Os desafios da inclusão de pessoas com autismo no Brasil
Enviada em 06/06/2021
O artigo 5 da Constituição Federal de 1988, diz que ‘Todos são iguais perante a lei, sem distinção de qualquer natureza’’. Diante disso ainda é possível notar que o preconceito perante com as pessoas portadoras de TEA (Transtorno do Espectro Autista) ainda seja muito presente na sociedade atual devido à falta de empatia, meios de inclusão social e principalmente, respeito.
A série televisiva ‘’The Good Doctor: O bom doutor ‘’ conta a história do Doutor Murphy, um médico autista que revela todas as dificuldades que as pessoas que tem certo grau de deficiência passam ao longo da vida enfrentando diversos tipos de preconceitos e obstáculos para tentar se incluir socialmente. Com base na Lei Berenice Piana (Nº 12.764) que deixa claro que o indivíduo diagnosticado no espectro autista é considerado pessoa com deficiência, para todos os efeitos legais e com isso, sendo portador de todo e qualquer direito de qualquer outro cidadão.

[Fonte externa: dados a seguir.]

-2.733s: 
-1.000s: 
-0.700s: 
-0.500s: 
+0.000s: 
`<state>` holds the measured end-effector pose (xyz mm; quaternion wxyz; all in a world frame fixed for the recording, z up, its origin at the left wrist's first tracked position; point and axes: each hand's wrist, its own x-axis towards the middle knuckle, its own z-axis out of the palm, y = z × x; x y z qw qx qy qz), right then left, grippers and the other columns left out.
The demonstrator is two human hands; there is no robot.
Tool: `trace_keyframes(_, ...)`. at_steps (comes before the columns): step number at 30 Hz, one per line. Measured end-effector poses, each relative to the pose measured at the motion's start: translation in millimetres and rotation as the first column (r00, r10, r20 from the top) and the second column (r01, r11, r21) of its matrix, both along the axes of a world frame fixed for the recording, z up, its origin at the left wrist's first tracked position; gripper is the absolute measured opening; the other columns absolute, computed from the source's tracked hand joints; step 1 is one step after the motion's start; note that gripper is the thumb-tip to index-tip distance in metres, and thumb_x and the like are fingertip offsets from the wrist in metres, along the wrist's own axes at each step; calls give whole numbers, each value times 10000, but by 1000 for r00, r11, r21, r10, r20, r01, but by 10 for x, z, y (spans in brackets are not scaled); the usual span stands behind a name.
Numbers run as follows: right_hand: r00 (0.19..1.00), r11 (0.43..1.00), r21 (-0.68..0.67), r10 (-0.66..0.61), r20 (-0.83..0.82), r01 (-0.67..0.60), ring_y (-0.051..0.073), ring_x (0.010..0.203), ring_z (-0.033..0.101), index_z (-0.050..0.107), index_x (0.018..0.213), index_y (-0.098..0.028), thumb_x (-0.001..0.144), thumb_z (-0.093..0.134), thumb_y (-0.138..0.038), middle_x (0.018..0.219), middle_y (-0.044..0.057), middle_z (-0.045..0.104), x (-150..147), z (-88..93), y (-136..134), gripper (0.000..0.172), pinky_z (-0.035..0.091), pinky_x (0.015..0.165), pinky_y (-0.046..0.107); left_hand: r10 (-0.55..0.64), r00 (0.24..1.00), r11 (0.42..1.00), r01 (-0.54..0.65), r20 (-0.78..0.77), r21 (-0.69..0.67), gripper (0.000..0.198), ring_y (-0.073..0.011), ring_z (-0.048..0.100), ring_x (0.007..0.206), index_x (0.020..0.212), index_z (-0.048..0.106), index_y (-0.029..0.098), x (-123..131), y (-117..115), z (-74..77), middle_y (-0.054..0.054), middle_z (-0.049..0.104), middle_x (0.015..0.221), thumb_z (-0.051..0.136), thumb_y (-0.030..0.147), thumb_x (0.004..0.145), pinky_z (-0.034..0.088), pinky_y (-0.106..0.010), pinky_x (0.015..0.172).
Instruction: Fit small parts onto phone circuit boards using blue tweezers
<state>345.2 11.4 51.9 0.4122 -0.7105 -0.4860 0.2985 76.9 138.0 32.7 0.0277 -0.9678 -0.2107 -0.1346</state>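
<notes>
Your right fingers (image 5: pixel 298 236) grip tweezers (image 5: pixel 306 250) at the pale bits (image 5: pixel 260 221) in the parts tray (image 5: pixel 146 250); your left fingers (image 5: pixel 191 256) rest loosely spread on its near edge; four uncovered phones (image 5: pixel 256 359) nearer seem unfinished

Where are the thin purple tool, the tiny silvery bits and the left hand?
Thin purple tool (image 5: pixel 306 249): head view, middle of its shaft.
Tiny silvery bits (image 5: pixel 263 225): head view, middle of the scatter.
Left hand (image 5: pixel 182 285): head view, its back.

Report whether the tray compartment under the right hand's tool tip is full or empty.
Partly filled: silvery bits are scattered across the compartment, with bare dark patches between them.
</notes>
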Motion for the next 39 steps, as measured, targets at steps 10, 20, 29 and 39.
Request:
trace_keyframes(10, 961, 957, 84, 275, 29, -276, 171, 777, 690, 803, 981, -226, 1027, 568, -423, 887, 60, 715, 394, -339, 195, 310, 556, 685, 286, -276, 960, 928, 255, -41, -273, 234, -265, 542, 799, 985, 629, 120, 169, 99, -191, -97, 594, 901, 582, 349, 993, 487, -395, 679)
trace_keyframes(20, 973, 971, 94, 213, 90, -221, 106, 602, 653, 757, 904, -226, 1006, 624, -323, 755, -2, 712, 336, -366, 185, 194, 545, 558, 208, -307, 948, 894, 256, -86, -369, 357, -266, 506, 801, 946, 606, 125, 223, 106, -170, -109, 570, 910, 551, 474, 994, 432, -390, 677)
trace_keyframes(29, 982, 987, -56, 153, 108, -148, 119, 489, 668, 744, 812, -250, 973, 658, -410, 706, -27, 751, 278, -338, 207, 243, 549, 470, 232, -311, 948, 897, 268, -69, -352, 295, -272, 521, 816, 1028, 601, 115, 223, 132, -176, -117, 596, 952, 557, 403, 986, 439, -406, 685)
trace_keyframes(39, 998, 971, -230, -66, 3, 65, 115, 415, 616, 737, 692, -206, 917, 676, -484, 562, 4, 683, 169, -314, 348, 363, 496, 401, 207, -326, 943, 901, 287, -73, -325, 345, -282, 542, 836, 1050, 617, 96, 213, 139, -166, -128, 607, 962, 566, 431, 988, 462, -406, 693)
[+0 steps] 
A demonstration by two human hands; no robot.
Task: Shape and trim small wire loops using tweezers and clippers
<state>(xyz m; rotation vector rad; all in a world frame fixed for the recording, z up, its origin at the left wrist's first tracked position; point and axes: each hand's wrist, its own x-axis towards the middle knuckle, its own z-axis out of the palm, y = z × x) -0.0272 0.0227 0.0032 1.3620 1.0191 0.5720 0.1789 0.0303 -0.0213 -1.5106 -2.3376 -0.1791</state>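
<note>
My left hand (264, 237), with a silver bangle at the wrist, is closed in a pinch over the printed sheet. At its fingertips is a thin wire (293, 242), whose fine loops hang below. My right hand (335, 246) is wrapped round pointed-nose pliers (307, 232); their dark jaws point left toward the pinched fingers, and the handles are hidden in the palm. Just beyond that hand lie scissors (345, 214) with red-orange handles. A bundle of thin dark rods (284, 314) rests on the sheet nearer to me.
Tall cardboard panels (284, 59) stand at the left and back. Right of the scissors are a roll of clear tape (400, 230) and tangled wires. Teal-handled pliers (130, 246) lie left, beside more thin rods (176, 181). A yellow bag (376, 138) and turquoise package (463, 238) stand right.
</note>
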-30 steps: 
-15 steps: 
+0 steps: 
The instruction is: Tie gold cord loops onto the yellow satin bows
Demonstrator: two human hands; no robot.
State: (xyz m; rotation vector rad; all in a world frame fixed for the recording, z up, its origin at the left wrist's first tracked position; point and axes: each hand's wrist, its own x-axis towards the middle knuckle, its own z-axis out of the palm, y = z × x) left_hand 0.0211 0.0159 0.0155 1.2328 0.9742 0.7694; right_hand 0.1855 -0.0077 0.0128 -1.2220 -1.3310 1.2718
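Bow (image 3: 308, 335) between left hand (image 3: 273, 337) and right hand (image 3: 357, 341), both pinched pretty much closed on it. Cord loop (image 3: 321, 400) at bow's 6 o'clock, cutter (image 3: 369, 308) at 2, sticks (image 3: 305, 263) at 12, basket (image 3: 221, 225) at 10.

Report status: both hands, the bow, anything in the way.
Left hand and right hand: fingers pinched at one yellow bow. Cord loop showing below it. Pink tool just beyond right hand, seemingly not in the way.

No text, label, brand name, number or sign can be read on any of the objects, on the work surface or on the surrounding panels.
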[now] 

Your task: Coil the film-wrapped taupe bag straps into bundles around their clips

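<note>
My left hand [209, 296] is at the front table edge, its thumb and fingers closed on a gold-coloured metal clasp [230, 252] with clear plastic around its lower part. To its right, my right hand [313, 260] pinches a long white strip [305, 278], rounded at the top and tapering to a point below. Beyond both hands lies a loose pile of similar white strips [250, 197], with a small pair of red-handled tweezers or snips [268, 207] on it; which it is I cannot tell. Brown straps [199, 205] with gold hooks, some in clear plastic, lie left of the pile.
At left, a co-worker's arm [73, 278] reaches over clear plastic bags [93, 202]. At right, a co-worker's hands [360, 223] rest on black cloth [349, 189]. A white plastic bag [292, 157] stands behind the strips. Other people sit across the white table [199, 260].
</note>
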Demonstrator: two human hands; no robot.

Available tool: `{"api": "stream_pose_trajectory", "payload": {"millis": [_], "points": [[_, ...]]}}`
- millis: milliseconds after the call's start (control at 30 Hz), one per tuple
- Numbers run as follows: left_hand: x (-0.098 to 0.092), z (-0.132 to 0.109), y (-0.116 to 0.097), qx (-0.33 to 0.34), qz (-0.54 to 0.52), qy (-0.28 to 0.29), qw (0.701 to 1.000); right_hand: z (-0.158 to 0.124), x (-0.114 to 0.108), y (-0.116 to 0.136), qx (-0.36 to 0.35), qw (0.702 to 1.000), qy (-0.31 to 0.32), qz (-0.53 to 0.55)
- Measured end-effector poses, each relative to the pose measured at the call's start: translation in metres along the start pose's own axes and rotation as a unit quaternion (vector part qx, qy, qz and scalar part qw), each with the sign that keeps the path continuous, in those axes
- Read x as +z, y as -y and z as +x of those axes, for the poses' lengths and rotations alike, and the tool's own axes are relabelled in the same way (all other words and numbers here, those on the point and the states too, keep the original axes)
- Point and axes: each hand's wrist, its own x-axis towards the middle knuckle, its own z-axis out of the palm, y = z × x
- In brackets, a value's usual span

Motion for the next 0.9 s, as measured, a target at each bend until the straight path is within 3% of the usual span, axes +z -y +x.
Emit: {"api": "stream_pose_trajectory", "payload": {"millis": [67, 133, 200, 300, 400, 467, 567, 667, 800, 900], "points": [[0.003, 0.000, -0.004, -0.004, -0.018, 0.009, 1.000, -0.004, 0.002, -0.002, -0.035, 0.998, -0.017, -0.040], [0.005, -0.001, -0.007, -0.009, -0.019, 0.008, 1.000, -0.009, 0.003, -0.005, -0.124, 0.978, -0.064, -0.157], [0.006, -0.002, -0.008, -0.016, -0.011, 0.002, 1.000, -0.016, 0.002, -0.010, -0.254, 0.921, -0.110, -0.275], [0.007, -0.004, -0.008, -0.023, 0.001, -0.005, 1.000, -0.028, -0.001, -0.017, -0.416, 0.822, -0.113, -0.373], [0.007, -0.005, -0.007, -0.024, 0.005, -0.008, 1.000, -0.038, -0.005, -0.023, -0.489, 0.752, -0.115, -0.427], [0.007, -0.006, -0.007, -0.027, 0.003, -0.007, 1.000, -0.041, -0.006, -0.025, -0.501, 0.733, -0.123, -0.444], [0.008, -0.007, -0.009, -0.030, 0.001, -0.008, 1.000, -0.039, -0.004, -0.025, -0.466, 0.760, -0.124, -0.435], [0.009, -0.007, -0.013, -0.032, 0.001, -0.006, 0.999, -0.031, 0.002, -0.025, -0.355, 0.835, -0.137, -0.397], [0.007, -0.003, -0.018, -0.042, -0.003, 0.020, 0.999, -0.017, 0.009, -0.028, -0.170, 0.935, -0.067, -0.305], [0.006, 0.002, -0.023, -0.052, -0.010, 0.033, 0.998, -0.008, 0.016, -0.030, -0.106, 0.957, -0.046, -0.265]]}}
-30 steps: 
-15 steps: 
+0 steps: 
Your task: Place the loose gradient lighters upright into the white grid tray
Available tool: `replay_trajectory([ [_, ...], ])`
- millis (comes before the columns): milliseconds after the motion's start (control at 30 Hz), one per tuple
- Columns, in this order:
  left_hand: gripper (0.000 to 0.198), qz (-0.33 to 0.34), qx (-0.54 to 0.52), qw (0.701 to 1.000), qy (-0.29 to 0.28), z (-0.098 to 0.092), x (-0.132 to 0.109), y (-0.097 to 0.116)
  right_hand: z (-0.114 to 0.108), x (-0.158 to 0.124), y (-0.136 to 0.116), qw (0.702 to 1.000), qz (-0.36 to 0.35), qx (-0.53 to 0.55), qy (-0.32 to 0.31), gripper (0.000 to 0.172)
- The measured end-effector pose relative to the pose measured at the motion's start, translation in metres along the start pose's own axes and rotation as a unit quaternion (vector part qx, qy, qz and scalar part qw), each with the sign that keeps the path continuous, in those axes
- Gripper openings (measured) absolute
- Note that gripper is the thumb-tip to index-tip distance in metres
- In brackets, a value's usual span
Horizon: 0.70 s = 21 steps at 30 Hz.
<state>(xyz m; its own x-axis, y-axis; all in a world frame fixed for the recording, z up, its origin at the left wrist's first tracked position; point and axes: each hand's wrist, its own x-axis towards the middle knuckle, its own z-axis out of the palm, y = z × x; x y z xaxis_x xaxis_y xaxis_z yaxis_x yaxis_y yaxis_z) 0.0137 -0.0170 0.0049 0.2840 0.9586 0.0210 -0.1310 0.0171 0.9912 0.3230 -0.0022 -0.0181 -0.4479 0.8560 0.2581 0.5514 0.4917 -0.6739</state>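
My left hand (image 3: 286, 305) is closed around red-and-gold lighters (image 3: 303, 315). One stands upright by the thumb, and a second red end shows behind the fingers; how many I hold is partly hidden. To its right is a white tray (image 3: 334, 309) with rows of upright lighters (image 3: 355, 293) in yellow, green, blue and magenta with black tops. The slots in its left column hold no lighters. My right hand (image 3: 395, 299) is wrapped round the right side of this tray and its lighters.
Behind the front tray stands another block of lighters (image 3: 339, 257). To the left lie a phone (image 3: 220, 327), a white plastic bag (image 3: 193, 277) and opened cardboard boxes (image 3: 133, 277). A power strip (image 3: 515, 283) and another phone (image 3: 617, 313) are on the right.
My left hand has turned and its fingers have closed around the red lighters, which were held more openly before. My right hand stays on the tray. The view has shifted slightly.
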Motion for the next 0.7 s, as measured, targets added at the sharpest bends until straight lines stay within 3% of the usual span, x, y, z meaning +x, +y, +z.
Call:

Os meios de inclusão social se dão através do posicionamento do estado e da sociedade perante as dificuldades de parte da população para fins de convívio social, a fim de promover uma sociedade mais justa e igualitária independente da deficiência ou do transtorno apresentado por certa pessoa. Como mostra a série Atypical da Netflix, onde o personagem Sam de 18 anos, foi diagnosticado como portador da síndrome de Asperger (uma forma leve de autismo) consegue, através da inclusão social, trabalhar, estudar e viver normalmente dentro dos parâmetros de uma pessoa dita ‘’normal’’.
Destarte, para que esses problemas sejam solucionados, é necessária uma ação conjunta do Estado e da população para que sejam criados meios de inclusão para as pessoas portadoras de TEA, é que tenham escolas preparadas e qualificadas para fazer com que o indivíduo se sinta estimulado a ler, escrever, falar e a realizar suas atividades normalmente, visto que a maior dificuldade de uma pessoa com autismo é a comunicação e a interação social. Contudo, ainda deve-se ressaltar que a empatia e o respeito com essas pessoas sejam sempre constantes, tanto na escola quanto fora.